The automotive industry was only able to perform at 55 percent of its capacity during the first months of 2022 due to the continued delays in shipments from Asia, causing many plants across the country to lose up to 30 percent of their labor force.


These hardships could continue impacting the industry during March and April during what could be the hardest time for the industry throughout the entire year, according to Industrial Automotive Group Manufacturing Automotive Enterprises Network (MAEN). Grupo MAEN President Cuitláhuac Pérez Cerros recognized that the sector expected to see a recovery due to the alleviation of the semiconductor shortage but additional challenges have arisen, further complicating the industry’s recovery.


Similar to last year, 2022 is proving once again the unpredictability of the market, with potential challenges arising at any given moment and rerouting expected production or recovery rates. This year, various supply chains have been impacted by logistics processes, an issue that arose last year but only worsened since.


Delays began last year due to maritime transportation problems to and from Asian markets. Last December, SE Asian Logistics contractor Röhlig’s freight report predicted continued sea and air freight delays in China and the region to roll into 2022 due to congested ports. Chinese freight operations are also being impacted by the prioritization of COVID-19 testing kits.

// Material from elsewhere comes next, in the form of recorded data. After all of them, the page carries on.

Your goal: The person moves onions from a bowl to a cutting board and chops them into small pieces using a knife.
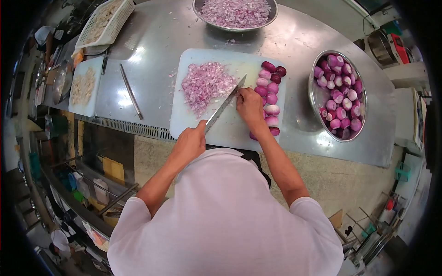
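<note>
My left hand (190, 143) is closed round the handle of a knife (223, 109), whose blade slants up and right across a white cutting board (193, 128). Close to the blade near its tip is my right hand (251, 106), fingers bent together; what they hold, if anything, is hidden. Left of the blade lies a heap of chopped red onion (206, 85). Peeled red onions (271, 99) line the board's right side in two rows, partly covered by my right hand and forearm.
A steel bowl of peeled onions (315, 99) stands on the right of the steel table (294, 41). A bowl of chopped onion (236, 28) is at the back. A metal rod (130, 91), second board (95, 99) and white basket (113, 28) lie left.
</note>
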A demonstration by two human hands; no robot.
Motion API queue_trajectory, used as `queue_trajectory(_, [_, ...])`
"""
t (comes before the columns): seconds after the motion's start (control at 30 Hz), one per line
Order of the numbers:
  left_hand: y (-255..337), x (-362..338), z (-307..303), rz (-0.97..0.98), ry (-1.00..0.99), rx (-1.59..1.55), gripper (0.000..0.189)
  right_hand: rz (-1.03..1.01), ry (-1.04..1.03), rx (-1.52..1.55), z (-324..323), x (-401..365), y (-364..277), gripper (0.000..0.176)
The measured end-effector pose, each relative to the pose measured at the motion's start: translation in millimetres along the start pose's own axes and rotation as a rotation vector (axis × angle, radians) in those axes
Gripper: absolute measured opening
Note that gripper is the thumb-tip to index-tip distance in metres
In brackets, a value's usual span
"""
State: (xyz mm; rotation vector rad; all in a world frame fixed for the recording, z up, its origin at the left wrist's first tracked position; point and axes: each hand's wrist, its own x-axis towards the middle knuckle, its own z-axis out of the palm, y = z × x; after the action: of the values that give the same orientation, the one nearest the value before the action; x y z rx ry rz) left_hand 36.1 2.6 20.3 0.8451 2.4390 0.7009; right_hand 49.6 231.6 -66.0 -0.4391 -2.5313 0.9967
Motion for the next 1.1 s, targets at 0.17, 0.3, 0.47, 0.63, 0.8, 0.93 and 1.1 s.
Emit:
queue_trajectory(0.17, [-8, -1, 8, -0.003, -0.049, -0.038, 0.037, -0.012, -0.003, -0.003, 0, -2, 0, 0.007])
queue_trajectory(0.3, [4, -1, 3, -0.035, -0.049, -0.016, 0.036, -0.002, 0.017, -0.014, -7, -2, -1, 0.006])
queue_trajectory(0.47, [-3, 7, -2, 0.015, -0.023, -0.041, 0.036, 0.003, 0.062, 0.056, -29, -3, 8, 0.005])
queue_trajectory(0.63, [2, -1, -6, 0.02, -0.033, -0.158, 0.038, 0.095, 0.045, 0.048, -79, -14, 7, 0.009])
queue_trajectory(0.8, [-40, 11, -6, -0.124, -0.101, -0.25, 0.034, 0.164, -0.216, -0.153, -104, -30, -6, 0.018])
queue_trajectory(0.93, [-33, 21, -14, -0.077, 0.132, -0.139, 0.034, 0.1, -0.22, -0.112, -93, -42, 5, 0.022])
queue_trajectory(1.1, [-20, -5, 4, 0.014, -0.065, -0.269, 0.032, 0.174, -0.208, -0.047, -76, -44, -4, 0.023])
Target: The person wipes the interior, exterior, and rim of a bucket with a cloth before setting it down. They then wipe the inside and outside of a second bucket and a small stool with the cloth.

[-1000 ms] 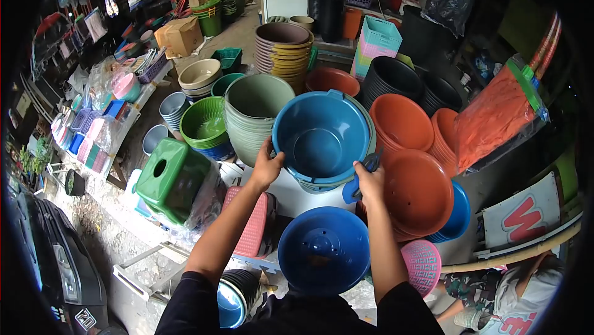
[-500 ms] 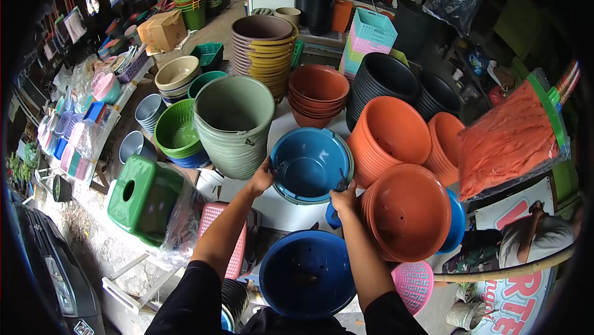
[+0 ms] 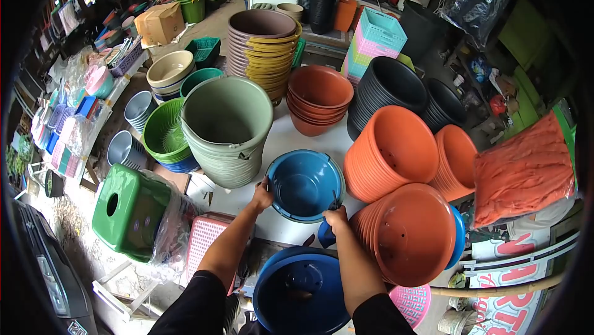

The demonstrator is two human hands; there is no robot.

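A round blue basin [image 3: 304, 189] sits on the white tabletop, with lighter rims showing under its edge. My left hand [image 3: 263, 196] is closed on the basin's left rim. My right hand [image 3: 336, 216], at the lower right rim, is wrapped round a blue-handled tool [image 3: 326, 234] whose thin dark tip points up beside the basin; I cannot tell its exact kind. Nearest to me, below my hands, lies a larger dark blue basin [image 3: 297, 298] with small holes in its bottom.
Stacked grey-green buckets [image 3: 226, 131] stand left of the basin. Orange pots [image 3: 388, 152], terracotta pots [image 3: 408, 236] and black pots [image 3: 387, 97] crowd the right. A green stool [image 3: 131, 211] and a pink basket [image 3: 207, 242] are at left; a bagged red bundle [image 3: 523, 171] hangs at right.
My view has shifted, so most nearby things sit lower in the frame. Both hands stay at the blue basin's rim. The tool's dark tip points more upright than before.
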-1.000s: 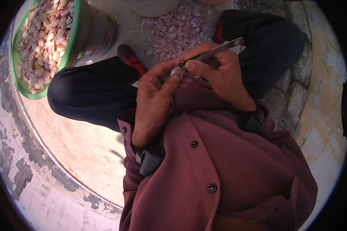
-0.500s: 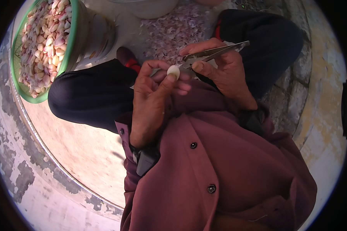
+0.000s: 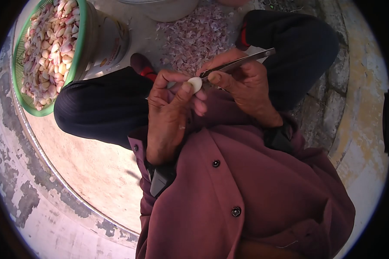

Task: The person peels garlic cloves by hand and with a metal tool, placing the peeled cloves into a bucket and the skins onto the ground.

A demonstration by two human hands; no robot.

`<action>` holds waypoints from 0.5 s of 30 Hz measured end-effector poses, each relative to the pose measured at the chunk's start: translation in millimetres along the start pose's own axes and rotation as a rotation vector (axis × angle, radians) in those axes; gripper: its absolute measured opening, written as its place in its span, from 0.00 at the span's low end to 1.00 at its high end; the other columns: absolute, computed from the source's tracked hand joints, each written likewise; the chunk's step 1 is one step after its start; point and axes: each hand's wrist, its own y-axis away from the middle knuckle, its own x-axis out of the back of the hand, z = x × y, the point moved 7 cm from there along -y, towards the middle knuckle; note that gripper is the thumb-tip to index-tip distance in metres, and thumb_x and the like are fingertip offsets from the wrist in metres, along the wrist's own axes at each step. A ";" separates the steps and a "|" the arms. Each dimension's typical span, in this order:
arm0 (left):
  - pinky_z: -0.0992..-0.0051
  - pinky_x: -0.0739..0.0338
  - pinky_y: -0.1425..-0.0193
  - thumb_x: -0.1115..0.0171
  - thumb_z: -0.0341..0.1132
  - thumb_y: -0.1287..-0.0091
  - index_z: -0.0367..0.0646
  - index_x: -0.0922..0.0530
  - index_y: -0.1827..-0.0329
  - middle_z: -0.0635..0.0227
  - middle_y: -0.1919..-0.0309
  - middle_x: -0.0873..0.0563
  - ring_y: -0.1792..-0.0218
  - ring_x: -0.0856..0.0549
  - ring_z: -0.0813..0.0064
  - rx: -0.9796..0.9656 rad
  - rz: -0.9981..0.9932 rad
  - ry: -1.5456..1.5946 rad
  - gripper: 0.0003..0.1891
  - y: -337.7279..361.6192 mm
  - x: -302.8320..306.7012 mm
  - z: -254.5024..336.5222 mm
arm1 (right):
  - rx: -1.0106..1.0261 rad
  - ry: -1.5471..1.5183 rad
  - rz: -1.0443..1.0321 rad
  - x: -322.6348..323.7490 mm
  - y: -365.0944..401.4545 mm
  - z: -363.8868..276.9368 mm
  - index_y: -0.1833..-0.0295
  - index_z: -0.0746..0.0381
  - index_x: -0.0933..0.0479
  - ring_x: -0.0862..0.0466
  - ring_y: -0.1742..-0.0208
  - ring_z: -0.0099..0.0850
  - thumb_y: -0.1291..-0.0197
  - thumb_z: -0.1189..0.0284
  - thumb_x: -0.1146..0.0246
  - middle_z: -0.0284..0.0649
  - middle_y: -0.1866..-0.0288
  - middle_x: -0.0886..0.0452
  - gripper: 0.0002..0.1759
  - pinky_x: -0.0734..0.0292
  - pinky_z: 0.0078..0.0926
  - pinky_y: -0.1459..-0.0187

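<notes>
Between the thumb and fingers of my left hand is a smooth white garlic clove, its skin off on the side that shows. My right hand grips a pair of metal tweezers, thumb on one arm and fingers on the other. The arms are squeezed nearly together. Their tips lie right at the upper right edge of the clove; whether they pinch anything there is too small to tell.
At the upper left, a green basket full of unpeeled garlic cloves sits on a bucket. Loose garlic skins cover the ground ahead, beside a pale basin. My bent knees flank the hands.
The tweezers' arms have closed from a visible gap, and my right hand has moved slightly left. The clove has turned a little in my left hand.
</notes>
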 end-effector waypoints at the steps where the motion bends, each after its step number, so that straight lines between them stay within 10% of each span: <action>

Freight delays have now expanded to North America due to climate reasons, impacting the manufacturing plants of General Motors, Volkswagen, Toyota and other manufacturers, which had to halt their production temporarily due to the shortage of not only semiconductors but auto parts in general. “There are trucks that stop for six weeks,” said Pérez Cerros regarding the delays in product delivery.  


To face this crisis, companies are deploying new tactics such as getting rid of machinery and restructuring their manufacturing spaces and workforces rather than executing massive cuts in personnel, explained Grupo MAEN. This is because the automotive industry knows that letting employees go may mean losing them for good, said Pérez Cerros.


Grupo MAEN is betting on the technological innovation and future of the industry and signed a collaboration agreement with Universidad Tecnológica de Aguascalientes (UTA) for continued technological innovation. The automation of manufacturing processes could become an answer to some of the continued challenges the industry has been facing over the last two years and are expected to continue for the coming months at least.